E’ più che lecito immaginare che il modello di attività fisica per la salute torni ad essere “Schede, palestra ed aminoacidi” perché questo era il modello con i lustrini creato prima dalla società dei consumi e non avendo inventato nel frattempo un altro modello più razionale sì tornerà a ripigliare quello di prima pari pari.

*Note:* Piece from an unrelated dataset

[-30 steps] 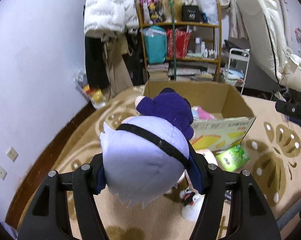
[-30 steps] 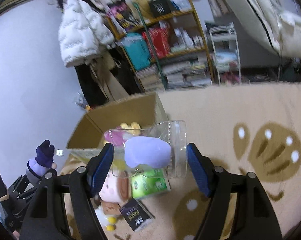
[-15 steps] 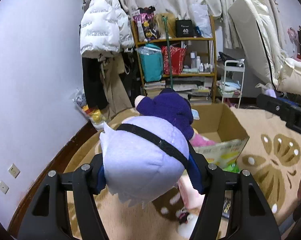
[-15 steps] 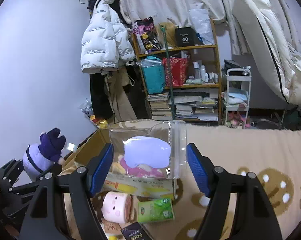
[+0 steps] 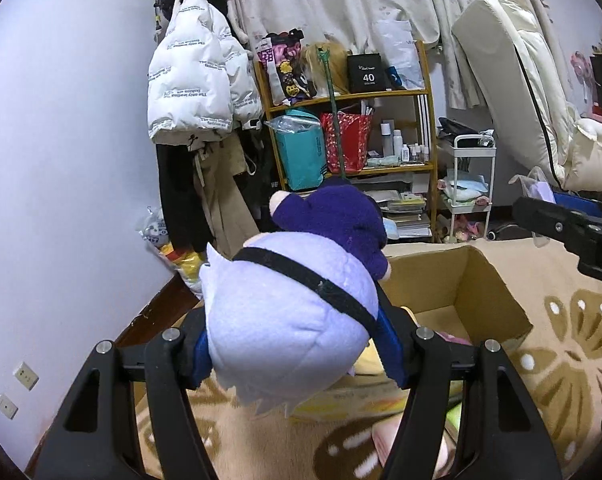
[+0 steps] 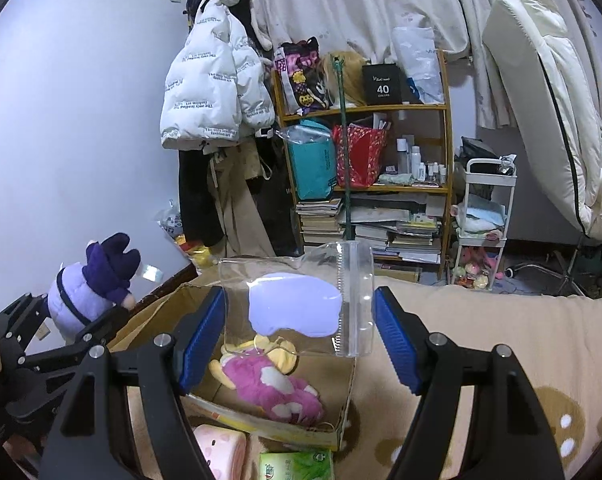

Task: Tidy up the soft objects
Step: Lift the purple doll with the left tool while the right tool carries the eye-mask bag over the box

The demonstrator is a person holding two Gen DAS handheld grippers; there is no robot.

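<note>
The cardboard box (image 6: 161,320) now lies right below both claws, no longer well ahead on the carpet, with a pink plush (image 6: 273,390) already inside. The left claw (image 5: 297,344) stays clamped on the lilac plush doll (image 5: 289,320), raised over the box's near edge. The right claw (image 6: 299,336) grips a clear pouch (image 6: 297,304) above the opening, so both drops look imminent.

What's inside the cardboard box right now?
In the cardboard box lie a pink plush toy and a yellow plush beside it. The held clear bag and the right gripper's fingers hide the far part.
</note>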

“Schede, palestra e aminoacidi” è l’aberrazione del movimento perché con le cosiddette “schede” ridicolizzi il ruolo dell’esperto di attività motoria che rischia di apparire un tecnico informatico invece che un tecnico del movimento, con l’immagine della palestra super attrezzata dai più importanza alle macchine da palestra che ai consigli del tecnico che dovrebbe darti i numeri per uscire dalla palestra più in fretta possibile e confermi il ruolo di istruttore di palestra a soggetto che “fa funzionare la macchine” più che investirlo della responsabilità di soggetto che studia l’allievo e scopre le strategie per metterlo in grado di muoversi meglio possibile. Infine con la splendida idea dell’integratore alimentare confermi la mercificazione del tutto dando ossigeno pure al business delle case farmaceutiche che, come negli anni ’60 ci sparavano vitamine a tutto spiano per farci tenere i ritmi del boom economico, adesso ci propinano gli aminoacidi perché purtroppo per loro, dopo mezzo secolo, si è diffusa l’opinione che riempirsi inutilmente di vitamine è solo un’idea idiota per affaticare i reni (strano che per traslazione non ci si renda conto che anche abusare di aminoacidi di sintesi non sia un’altra idea altrettanto idiota).

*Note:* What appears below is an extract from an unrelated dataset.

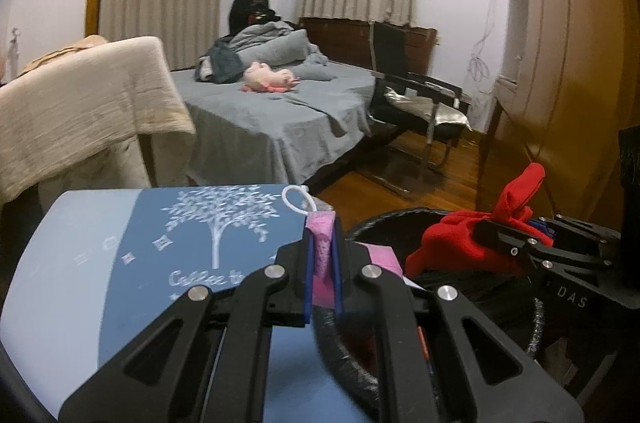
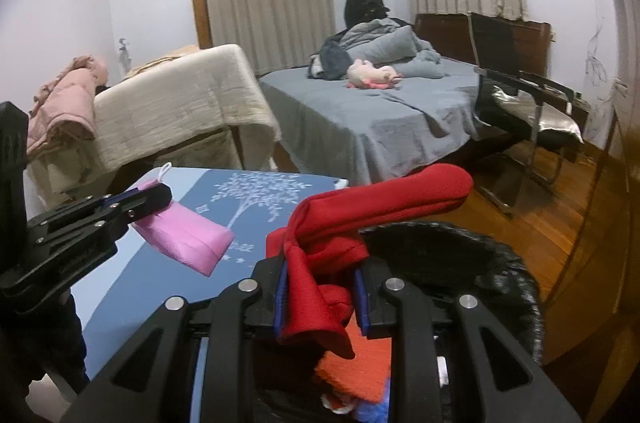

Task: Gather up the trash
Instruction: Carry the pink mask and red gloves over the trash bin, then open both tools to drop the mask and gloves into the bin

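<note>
The left gripper (image 1: 323,265) is clamped on a pink pouch (image 2: 188,237) over the blue table (image 1: 80,263), just left of the bin (image 2: 512,283). The right gripper (image 2: 322,297) pinches a red cloth (image 2: 320,303) above the bin's near rim.

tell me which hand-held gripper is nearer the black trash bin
Right. The right hand-held gripper holds the red cloth over the black trash bin; the left hand-held gripper holds the pink pouch beside it.

The bin (image 2: 500,263) stands right of the table (image 2: 160,287), bed (image 2: 380,127) behind.
</note>
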The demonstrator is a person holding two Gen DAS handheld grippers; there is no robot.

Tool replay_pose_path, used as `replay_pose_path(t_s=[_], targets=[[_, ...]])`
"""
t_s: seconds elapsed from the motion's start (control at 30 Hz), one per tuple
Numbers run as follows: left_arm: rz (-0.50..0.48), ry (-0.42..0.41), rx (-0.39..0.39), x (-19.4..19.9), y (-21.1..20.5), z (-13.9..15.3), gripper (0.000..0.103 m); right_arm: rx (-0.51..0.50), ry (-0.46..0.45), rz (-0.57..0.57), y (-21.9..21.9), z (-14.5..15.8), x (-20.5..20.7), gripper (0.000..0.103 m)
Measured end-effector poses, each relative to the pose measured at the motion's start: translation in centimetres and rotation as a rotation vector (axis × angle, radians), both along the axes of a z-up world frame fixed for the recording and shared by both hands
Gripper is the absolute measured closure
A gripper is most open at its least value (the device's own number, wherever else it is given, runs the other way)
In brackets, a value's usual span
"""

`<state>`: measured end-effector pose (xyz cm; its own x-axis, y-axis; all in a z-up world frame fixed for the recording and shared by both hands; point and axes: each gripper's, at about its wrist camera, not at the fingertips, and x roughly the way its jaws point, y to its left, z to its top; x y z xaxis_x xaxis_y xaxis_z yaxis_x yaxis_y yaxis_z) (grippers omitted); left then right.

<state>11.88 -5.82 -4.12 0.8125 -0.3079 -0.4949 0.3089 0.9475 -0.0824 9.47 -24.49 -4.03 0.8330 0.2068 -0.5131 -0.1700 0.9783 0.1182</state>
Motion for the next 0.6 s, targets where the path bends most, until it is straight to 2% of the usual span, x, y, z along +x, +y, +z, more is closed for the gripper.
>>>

Siamo nella società dell’iperproduzione e c’è da lavorare tantissimo per riconvertirla. Non manca lavoro perché è tutto da rifondare. Sembra un paradosso ma c’è da lavorare tanto per produrre di meno. Dove produrre di meno non è solo una conseguenza di nuove necessità ma addirittura un obiettivo se non vogliamo affossare del tutto il pianeta in pochi decenni.
Mi fanno ridere quelli che sostengono chi il corona virus è stato un prodotto della Cina per far girare le cose a suo vantaggio. Ma se la Cina è l’industria del mondo! Ormai la Cina produce la maggior parte delle cose (molte delle quali anche inutili…) che alimentano i mercati mondiali, che interesse può avere a diffondere una pandemia che ha chiaramente fatto capire che siamo sulla strada sbagliata? Può darsi che ce la facciamo a sconfiggere questo mostro che per certi versi pare anche più tonto di quello che si poteva pensare, se lo isoli muore da solo, ma c’è un altro mostro che sarà ancora più difficile da contrastare ed è quello dell’iperproduzione che ci sta portando verso sistemi sempre più ingestibili.
Il corona virus ha dimostrato che ci sono problemi seri sui quali lavorare, farsi prendere dalla pigrizia e voler ricostruire tutto come prima per fare più in fretta possibile sarebbe un errore imperdonabile.